Right after getting our Thrifty rental car at the airport, we had to stop for gas because the car had less than 1/4 tank of gas. After filling up, the attendant gave me a credit card receipt for 22.000 Dinars. I think it's normal to wonder if you're being taken to the cleaners when you're in a dark gas station at night in a new place where you don't speak the language and you're being charged what looks like thousands of Dinars. But the attendant must've thought I was being ridiculous when I asked if that was a receipt for twenty two thousand Dinars, when in fact it was just for twenty two Dinars. We didn't know at that time that the Jordanian Dinar is divided into 1000 units (called fils), not 100 like most of us are used to (there are 10, 25, 50, 100, 250 and 500 fils coins).

The other incident happened when we stopped for gas on the way out of Petra. The appearance of the gas station should have been enough warning not to stop there, but in Jordan many stations look old and run down. Besides, you never know where you'll be able to fill up again, and we had less than half a tank, so I didn't want to take any chances.
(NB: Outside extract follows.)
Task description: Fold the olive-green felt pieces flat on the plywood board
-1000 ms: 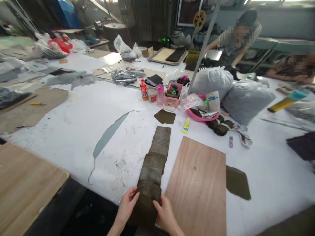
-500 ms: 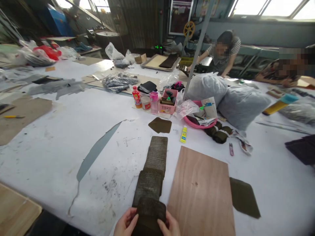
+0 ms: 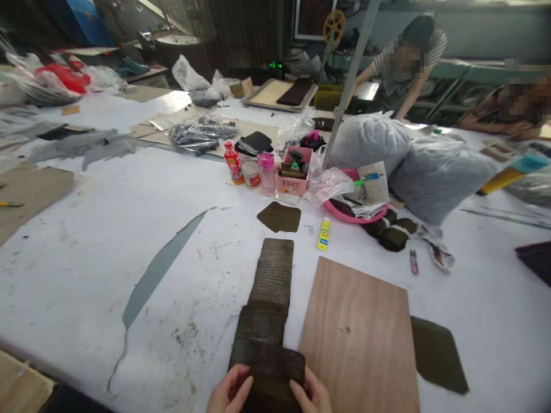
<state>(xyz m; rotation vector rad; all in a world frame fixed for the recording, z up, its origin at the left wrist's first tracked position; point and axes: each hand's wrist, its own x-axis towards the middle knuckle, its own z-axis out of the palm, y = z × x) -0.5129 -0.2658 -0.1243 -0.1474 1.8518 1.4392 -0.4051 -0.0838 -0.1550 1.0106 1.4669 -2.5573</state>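
Left hand (image 3: pixel 230 393), clamped on the left edge of the near olive stack (image 3: pixel 273 376), which overlaps further stacks (image 3: pixel 272 269) on the white table (image 3: pixel 159 355); right hand (image 3: pixel 313 394), clamped on the stack's right edge; wooden board (image 3: pixel 364 338), to its right; flat olive piece (image 3: pixel 439 355), along the board's right side.

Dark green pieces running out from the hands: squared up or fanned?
Fanned: the dark green pieces overlap in a stepped row, many edges showing as ridges.

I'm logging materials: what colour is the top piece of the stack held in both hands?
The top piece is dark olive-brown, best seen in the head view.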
Upon finding out we could only pay with cash, the guy started filling up the tank. When the attendant started topping off the tank I told him to stop. He pulled the nozzle out, told me it was 15 and some change, and immediately reset the pump to zeros, which for a nanosecond raised a little red flag in my head. I headed back to the driver's seat to get the cash from Dianny, and when I got back to the pump to pay I see the guy is filling my tank again. WHAT? This looks very strange and I rub my eyes and wonder if it's just a mirage and maybe he's filling another car that is somehow sitting in my spot. No, it's my car, and the guy seems to be topping off the tank again. He then pulls the nozzle out of the tank, shows me that the pump display now says 14 and change, and says that I owe him 28.

"Okay, here we go," I said to myself. At this point the guy seems to speak only two words in English, which is two more than I can speak in Arabic: 'twenty' and 'eight.' In utter disbelief, I asked why if he had just filled the tank for 15 he was now charging me 28. His only explanation was that he put 15 and change, as he had showed me, and now another 14 and change, which apparently in that remote part of the world equals 28. And he would cynically draw with his finger a 2 and an 8 in the dust on the gas pump. I considered just paying the total and driving away, but since this whole thing made absolutely no sense I insisted he had told me it was 15 and that nobody asked him to pump another 14. I also resorted to the mathematical Rule of Three, trying to explain that two days earlier I had paid 22 Dinars for 3/4 of a tank so how could it be 28 for 1/2 of a tank. I know gas prices are going up but even for someone who doesn't understand economics that seemed extreme. He went back to his explanation that first he put 15 and then another 14. Now more people are starting to gather at the pump, and they all try to explain to me that I owe 28 Dinars. I kept saying "No, no, it was 15," and when nothing else seemed to work I just said I only had 15 and handed it over. The attendant seemed to finally give up and motioned that I owed him some change, so I reached for whatever loose change I had in my pockets, gave it to him, walked back to the car and drove off, slowly but surely, with one eye on the road and the other on the rear-view mirror. After a few miles I was finally able to take the eye off the rear-view mirror and focus on the road ahead.

Sneaky Gas Station Attendant: 0, Me: 1, but it was a draining victory and every once in a while I imagined being stopped and arrested at the next road checkpoint.